Si vous habitez la région où vous souhaitez entreprendre : n’hésitez pas à vous servir d’internet pour vous inspirer des tendances, voir ce qui se passe ailleurs (même à l’étranger). Il faut s’ouvrir également aux modes de financement alternatifs comme le crowdfunding et ne pas se contenter de ses économies personnelles et des prêts bancaires. Commerce et artisanat traditionnel ne veut pas dire figé dans le temps. Les savoir-faire peuvent être adaptés à leur époque en termes de concept, ou même de modèles de distribution. Par exemple, on a vu des distributeurs automatiques de fromages mis en place par des producteurs locaux : ça leur permet de vendre leurs produits sans avoir à être sur place. N’hésitez pas à vous former aux outils numériques, et au marketing pour faire de votre authenticité une vraie force.

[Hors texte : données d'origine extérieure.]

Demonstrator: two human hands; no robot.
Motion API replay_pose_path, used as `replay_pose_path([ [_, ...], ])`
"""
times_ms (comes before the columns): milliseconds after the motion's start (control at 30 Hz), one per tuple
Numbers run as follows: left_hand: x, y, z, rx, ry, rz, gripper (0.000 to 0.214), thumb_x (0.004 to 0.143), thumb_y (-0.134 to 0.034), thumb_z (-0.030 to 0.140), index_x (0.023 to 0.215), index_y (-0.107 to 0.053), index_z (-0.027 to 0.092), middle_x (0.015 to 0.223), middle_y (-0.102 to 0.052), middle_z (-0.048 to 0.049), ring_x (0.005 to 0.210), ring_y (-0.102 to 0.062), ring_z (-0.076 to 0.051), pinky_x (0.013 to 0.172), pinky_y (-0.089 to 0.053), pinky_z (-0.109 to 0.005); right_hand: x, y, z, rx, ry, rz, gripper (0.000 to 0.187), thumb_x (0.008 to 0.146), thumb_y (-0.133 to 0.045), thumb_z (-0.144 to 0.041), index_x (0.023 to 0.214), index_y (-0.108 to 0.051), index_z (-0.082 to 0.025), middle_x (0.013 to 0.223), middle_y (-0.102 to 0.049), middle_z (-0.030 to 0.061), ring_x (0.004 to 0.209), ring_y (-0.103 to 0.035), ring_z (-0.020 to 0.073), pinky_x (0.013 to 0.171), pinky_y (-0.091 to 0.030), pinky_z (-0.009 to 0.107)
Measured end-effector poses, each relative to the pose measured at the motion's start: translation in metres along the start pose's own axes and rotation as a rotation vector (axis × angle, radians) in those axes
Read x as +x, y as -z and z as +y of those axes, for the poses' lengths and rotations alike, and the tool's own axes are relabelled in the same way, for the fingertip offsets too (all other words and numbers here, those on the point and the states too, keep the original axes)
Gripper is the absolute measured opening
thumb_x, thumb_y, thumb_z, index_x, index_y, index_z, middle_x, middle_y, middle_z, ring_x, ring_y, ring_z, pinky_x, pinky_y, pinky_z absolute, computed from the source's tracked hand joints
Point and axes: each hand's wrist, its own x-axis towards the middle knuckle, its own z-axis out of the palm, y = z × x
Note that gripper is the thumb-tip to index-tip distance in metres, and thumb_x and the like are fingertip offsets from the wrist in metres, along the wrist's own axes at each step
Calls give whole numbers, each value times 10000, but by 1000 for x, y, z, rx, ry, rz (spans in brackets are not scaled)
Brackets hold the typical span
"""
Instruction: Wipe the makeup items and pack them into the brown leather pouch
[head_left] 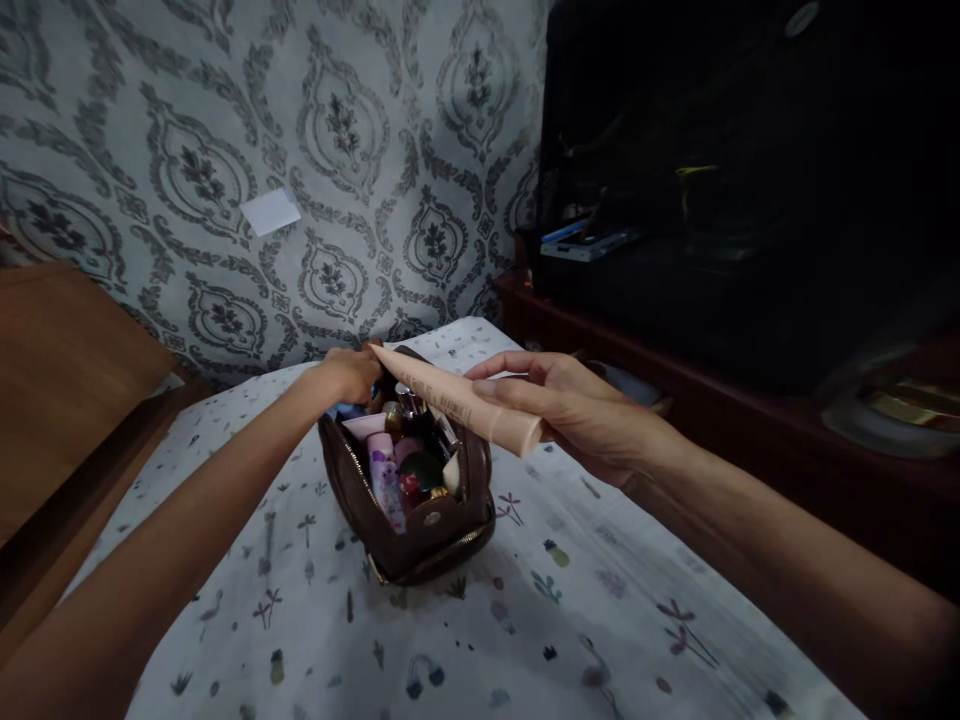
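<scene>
A brown zip pouch (427,535) stands open on a white patterned sheet (570,610), packed with several small cosmetic tubes and bottles. My left hand (346,374) is closed on the pouch's far rim. My right hand (574,405) pinches a long beige tube (450,398) near its cap end. The tube lies slanted over the pouch opening, with its flat end pointing toward my left hand.
A dark wooden cabinet (675,370) stands to the right, with small devices (585,243) on its shelf. A wooden headboard (67,370) rises at the left. Patterned grey wallpaper (337,130) with a white note (269,212) is behind the bed.
</scene>
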Motion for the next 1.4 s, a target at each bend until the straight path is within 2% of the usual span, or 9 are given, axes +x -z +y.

Ce guide mis à disposition par le Ministère de l’Économie recueille des informations utiles pour toutes les petites entreprises et les commerces. À noter : les secteurs d’activité pour lesquels la demande est la plus forte sont le médical (médecins et infirmiers libéraux sont très demandés) ainsi que le bâtiment : grâce à un marché immobilier dynamique, les travaux de rénovations sont nombreux et sont souvent en attente de nombreux mois quand la demande dépasse l’offre. Si vous avez un projet innovant, n’hésitez pas à vous renseigner sur ce concours. En revanche, restez éloignés des secteurs tels que le coaching ou le bien-être qui sont moins demandés qu’en ville et dont le marché est vite saturé.
Compte tenu du contexte et des enjeux : se faire accompagner par une personne qui connait le territoire, qui vous facilitera la mise en réseau, et qui pourra vous accompagner l’étude de marché est évidemment un must.